DISQUS

The Efficient MD: How Doctors Can Use Evernote As A Professional Memory Accessible Anywhere (Part 1 of 3)

  • patandpan · 1 year ago
    I too discovered Evernote and use it as a way to store all my essential reference material. I am a cardiologist who specializes in echocardiography. There are many reference tables, figures and guidelines that I'd like carry around with me at work. Evernote is my perfect companion. The Evernote website is particularly useful when I am not at my own computer. I can quickly update my collection at a different location. My only complaint is that Evernote does not download the physical files into my iPhone and retrieving files using my iPhone tends to be slow. I hope the next version of the software will improve further but it is a great start.
  • Anonymous · 1 year ago
    I love Evernote, but have often been concerned with the security since I don't believe Evernote encrypts the data that is stored on their servers.

    Are you storing any patient specific data, and if so will this impact your HIPPA compliance?
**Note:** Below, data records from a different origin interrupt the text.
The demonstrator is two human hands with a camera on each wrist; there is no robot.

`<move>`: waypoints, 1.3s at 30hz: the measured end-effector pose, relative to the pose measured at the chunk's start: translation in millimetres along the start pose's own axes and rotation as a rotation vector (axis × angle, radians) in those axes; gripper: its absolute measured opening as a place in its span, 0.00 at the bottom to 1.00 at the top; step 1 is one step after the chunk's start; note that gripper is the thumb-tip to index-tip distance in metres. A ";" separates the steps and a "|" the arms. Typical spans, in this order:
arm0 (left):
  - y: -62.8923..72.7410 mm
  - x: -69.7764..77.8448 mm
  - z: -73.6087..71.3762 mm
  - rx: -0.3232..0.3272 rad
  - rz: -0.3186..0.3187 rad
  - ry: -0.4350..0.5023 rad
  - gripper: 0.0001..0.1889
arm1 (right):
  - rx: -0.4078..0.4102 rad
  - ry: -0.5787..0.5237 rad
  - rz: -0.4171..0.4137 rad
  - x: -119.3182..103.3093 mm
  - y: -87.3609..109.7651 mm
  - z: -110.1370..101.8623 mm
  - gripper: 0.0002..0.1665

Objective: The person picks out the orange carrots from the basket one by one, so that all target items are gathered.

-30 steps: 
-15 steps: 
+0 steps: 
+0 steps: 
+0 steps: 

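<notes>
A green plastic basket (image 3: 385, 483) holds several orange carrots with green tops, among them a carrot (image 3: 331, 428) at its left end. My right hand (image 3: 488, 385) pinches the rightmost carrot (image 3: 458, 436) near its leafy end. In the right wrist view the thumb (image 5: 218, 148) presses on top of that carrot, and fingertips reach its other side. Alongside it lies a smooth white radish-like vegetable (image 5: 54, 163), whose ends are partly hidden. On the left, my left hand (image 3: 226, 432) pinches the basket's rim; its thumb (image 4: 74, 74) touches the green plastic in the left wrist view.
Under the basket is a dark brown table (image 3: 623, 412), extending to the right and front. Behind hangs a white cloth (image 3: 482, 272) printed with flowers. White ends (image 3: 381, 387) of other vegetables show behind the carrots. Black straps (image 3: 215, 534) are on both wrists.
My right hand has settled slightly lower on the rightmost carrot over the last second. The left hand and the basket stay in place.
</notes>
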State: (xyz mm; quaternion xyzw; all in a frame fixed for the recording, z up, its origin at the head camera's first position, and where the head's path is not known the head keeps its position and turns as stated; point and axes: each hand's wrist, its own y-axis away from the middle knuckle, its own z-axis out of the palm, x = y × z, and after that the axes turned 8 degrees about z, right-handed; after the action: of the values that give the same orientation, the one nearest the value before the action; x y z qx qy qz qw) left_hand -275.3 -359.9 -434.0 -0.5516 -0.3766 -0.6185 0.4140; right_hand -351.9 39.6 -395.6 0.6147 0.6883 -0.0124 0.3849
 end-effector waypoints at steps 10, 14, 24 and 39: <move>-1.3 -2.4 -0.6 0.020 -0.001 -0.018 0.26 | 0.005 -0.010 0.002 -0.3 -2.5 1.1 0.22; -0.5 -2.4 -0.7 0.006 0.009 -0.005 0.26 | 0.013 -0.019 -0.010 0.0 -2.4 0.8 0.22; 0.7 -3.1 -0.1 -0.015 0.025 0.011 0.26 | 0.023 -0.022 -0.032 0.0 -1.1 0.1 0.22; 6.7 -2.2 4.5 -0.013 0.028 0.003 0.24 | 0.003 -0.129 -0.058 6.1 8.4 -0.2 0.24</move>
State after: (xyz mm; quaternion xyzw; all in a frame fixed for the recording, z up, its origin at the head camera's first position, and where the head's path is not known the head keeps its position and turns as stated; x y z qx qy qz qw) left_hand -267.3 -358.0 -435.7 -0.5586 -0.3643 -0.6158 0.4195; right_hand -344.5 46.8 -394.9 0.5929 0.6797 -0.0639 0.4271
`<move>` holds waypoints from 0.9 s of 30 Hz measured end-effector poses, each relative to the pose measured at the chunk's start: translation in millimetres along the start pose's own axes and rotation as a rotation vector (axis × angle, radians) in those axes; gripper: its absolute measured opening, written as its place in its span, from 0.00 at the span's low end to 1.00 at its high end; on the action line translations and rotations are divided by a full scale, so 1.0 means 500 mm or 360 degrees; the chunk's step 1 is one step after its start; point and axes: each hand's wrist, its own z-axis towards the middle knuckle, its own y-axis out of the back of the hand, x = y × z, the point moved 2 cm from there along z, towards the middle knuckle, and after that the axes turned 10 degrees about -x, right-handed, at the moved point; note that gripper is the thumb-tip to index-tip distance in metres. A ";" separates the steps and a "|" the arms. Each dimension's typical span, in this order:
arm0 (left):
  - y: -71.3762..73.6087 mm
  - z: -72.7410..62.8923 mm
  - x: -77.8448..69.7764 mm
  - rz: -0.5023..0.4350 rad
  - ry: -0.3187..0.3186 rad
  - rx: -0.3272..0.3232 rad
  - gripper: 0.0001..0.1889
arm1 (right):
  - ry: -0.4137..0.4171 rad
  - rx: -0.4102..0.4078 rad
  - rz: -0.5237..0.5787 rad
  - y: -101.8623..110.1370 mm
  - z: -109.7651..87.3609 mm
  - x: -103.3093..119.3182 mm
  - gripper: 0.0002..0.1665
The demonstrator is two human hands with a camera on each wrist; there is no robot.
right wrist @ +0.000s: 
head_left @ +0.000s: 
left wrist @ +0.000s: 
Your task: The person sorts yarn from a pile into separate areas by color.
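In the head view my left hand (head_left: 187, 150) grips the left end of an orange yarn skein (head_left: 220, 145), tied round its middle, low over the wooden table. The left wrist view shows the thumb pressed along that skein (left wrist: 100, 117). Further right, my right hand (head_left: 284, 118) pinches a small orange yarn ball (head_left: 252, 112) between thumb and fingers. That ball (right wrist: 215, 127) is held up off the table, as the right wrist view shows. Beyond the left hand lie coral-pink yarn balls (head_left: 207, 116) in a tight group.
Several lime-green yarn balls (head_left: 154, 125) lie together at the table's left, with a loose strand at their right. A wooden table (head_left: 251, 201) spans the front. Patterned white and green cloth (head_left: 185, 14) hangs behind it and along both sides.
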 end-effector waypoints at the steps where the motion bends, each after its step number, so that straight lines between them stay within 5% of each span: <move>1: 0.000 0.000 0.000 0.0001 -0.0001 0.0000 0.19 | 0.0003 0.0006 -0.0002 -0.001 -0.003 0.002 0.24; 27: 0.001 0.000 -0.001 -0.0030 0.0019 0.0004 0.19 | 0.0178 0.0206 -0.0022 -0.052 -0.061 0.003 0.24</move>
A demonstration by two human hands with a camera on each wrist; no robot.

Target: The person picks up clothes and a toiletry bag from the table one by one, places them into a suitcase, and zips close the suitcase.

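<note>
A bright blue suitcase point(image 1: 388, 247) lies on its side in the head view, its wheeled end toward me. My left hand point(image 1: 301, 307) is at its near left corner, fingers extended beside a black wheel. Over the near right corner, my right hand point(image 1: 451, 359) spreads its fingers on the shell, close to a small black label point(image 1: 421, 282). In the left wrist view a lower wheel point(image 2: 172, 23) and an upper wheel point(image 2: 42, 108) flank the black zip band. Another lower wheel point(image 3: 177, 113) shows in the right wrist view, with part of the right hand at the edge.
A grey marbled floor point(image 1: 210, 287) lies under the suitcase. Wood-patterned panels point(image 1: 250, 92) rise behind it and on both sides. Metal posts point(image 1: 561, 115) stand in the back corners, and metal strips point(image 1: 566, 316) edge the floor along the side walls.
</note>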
  • Joshua Schwimmer, MD, FACP, FA · 1 year ago
    Re: The Security of Evernote. I was going to address that in the second post of the series, but it's an important point. The premium Evernote service, which is only $5 a month, provides for encrypted transactions with HTTPS. Here's a post from the Evernote Blog regarding security. There are enough safeguards in place to comply with HIPAA:

    Security and privacy are extremely important topics for Evernote users, and for good reason. Evernote would like to provide a single service to manage your memories for many years. To achieve this, we must provide a very high level of system and data security while offering users a variety of choices to manage their own privacy requirements. Here is a high-level overview of some of the ways in which your data is protected by Evernote.

    When you add a note to the service, it is secured like your email would be at a high-end email provider. This means that your notes are stored in a private, locked cage at a guarded data center that can only be accessed by a small number of Evernote operations personnel. Administrative maintenance on these servers can only be performed through secure, encrypted communications by the same set of people. All network access to these servers is similarly protected by a set of firewalls and hardened servers. Your login information is only transmitted to the servers in encrypted form over SSL, and your passwords are not directly stored on any of our systems.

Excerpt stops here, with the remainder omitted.